Severe shortages of health staff are compromising the quality and availability of HIV/AIDS care across southern Africa. In Thyolo district in Malawi, a medical assistant can see up to 200 patients per day, far too many to ensure quality care. In Mavalane district in Mozambique, patients are forced to wait for up to two months to start treatment because of the lack of doctors and nurses, and many have died during the wait.

In Lesotho there are only 89 doctors in the whole country. "Providing HIV care in rural clinics depends on nurses, but they are overwhelmed by the number of patients," said Dr Pheello Lethola, field doctor for MSF in Lesotho. "Consultation times are too short, and sick patients suffer needlessly. When nurses suffer, patients suffer."

There is wide acknowledgement of the human resource crisis, but little action on the ground. MSF is urging governments to develop and implement emergency plans to retain and recruit health care workers that include measures to raise pay and improve working conditions. In most countries this will only happen if donors change their policies and start providing financial support for recurrent costs such as salaries. Ministries of finance and the International Monetary Fund (IMF) will need to find solutions to overcome "caps" on the number of health workers and level of salaries. Otherwise, governments will not be able to respond adequately to the unmet need for treatment.
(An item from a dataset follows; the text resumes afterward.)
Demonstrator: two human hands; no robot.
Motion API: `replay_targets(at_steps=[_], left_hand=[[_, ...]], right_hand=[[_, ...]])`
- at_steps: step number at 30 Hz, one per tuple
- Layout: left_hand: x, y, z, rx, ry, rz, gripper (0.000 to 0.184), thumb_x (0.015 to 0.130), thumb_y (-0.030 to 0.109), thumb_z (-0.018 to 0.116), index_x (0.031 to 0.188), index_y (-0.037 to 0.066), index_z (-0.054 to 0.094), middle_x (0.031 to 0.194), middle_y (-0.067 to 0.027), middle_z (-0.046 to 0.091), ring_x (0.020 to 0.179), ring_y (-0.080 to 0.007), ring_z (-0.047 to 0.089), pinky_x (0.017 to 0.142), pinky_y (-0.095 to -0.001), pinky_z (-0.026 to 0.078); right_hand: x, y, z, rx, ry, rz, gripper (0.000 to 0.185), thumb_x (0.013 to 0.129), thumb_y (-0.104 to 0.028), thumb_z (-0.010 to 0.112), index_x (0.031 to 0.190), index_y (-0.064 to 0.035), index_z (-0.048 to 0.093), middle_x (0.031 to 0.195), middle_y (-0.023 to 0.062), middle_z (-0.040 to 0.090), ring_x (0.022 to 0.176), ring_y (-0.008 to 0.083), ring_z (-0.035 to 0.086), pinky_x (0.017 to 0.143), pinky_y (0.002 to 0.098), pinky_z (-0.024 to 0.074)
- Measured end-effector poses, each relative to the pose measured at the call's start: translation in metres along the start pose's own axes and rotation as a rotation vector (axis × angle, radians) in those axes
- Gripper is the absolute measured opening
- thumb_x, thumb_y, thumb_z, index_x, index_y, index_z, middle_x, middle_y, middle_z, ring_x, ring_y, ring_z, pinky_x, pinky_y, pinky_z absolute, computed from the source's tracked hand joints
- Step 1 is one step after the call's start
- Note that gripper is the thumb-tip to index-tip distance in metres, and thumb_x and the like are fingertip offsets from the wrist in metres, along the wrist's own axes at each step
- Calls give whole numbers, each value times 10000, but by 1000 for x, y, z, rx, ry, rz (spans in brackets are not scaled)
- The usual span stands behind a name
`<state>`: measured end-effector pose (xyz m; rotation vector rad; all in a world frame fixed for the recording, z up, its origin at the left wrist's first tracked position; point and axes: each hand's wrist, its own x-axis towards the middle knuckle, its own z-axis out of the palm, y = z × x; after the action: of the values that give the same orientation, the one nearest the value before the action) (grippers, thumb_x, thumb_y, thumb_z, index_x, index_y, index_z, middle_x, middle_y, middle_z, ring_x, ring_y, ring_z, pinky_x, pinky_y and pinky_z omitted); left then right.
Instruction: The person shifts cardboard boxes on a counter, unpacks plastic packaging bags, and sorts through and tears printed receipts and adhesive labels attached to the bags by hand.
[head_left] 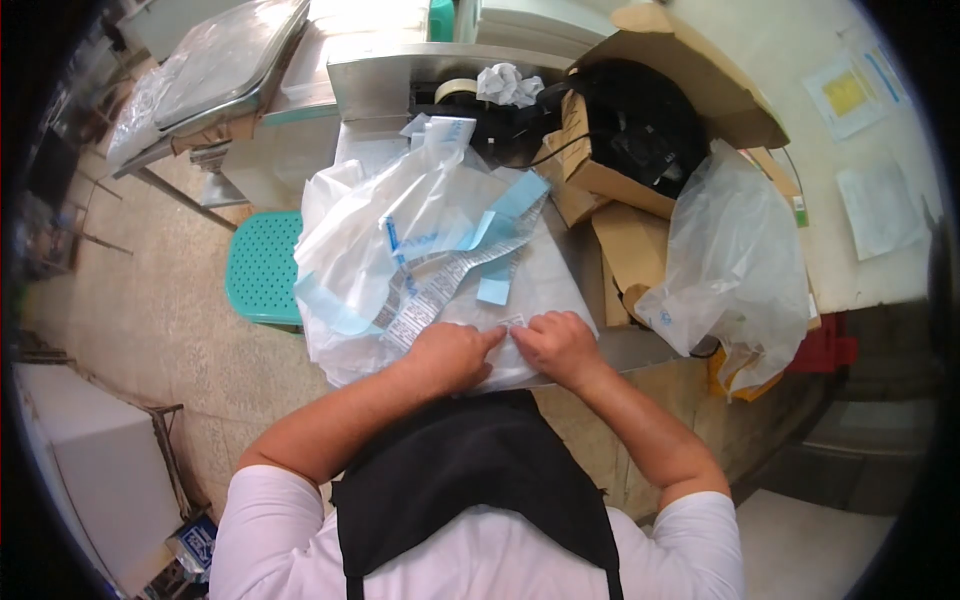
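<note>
Under both hands lies a pile of white plastic bags (345,215) with blue print. My left hand (455,352) is closed, thumb and index finger together at the edge of a small printed label (513,322) on the plastic. On the label's other side, my right hand (558,345) has its fingers curled in a pinch against it. Just beyond the hands, a long strip of printed labels (430,302) with light-blue backing (517,196) twists loosely across the bags.
An open cardboard box (620,190) with black items stands to the right, a clear plastic bag (735,260) hanging beside it. Behind are a tape roll (456,90) and crumpled paper (510,86). A green stool (262,265) is at the left, below a tray (225,65).
</note>
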<state>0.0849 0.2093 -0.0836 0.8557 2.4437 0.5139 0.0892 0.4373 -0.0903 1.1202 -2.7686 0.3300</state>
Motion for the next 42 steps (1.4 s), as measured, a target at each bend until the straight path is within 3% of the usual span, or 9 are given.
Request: replay_targets(at_steps=[11, 23, 26, 29, 32, 35, 38, 42], left_hand=[[-3, 0, 10, 104, 12, 62, 634, 873, 302, 624, 1473, 166, 474, 942, -177, 714, 818, -348, 712, 724, -478, 564], [-6, 2, 3, 82, -14, 58, 631, 869, 310, 633, 1465, 167, 483, 936, -186, 708, 833, -361, 705, 740, -487, 553], [-7, 2, 4, 61, -5, 62, 618, 868, 317, 643, 1447, 158, 500, 946, -185, 706, 849, -364, 701, 750, -487, 550], [-8, 2, 2, 24, 11, 50, 603, 869, 327, 660, 1426, 149, 517, 970, -179, 705, 873, -366, 698, 759, -484, 549], [-7, 2, 1, -25, 64, 28, 593, 871, 335, 676, 1410, 140, 526, 994, -173, 706, 896, -368, 695, 767, -481, 550], [-6, 4, 0, -40, 106, 11, 593, 875, 342, 682, 1406, 130, 524, 1006, -173, 706, 908, -370, 693, 776, -480, 551], [-3, 6, -3, -31, 94, 9, 604, 876, 348, 683, 1406, 115, 511, 1006, -178, 705, 905, -373, 693, 779, -483, 552], [0, 6, -1, -15, 88, 24, 617, 875, 353, 685, 1406, 102, 497, 999, -182, 705, 895, -376, 695, 780, -485, 551]], right_hand=[[-10, -5, 2, -61, -94, 286, 347, 817, -158, 661, 1158, -174, 717, 794, 58, 623, 740, 278, 642, 645, 451, 502], [-16, -5, -8, 36, -113, 315, 330, 810, -184, 673, 1136, -165, 725, 783, 66, 621, 754, 299, 646, 670, 470, 499], [-17, -15, -9, 78, -189, 385, 346, 831, -244, 693, 1156, -123, 706, 879, 87, 642, 843, 311, 648, 741, 482, 505], [-19, 0, -4, 26, 75, 546, 444, 846, -323, 714, 1209, -71, 670, 1150, 147, 648, 1100, 344, 615, 891, 490, 487], [-26, 2, 5, -138, -34, 639, 543, 850, -377, 724, 1265, -39, 635, 1413, 170, 542, 1337, 379, 476, 1030, 523, 413], [-30, -2, 13, -82, -15, 621, 547, 866, -384, 714, 1288, -46, 630, 1497, 159, 485, 1402, 396, 414, 1063, 564, 372], [-25, -6, 16, -51, -7, 627, 502, 879, -365, 696, 1285, -73, 654, 1475, 137, 525, 1383, 380, 444, 1127, 554, 327], [-27, -5, 25, -27, 47, 561, 401, 895, -318, 687, 1248, -127, 681, 1429, 113, 567, 1361, 351, 471, 1081, 556, 360]])
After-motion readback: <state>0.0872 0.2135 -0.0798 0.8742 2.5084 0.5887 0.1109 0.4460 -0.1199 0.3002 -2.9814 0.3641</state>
Even in South Africa, which has more health care workers who are better paid compared to other southern African countries, unequal distribution and inadequate numbers of staff are causing delays to expanding treatment. "Clinics are absolutely saturated, waiting lists are growing, and it feels like we are losing the battle," said Dr. Eric Goemaere, head of MSF's program in Khayelitsha, Western Cape. "For people making policies in offices far away from patients, our message is that you will be held responsible if you are not reactive or flexible enough to find solutions to the staff shortages."

To expand access to HIV care in rural settings, MSF teams have relied on "task-shifting" from doctors to nurses, and from nurses to community workers. But these are limited measures that do not remove the need for additional skilled staff.

"It is incomprehensible that donors provide funds for life-long aids treatment and the building of new clinics, but refuse support for health care worker salaries on the grounds that this is 'unsustainable,'" said Sharonann Lynch, treatment literacy coordinator for MSF in Lesotho. "People living with HIV/AIDS do not only need drugs and clinics; they need trained, motivated health care workers to diagnose, monitor, and treat them."

In the four countries profiled in this report, MSF is presently providing antiretroviral treatment (ART) for nearly 30,000 people. Worldwide, MSF provides ART to over 80,000 patients in more than 30 countries.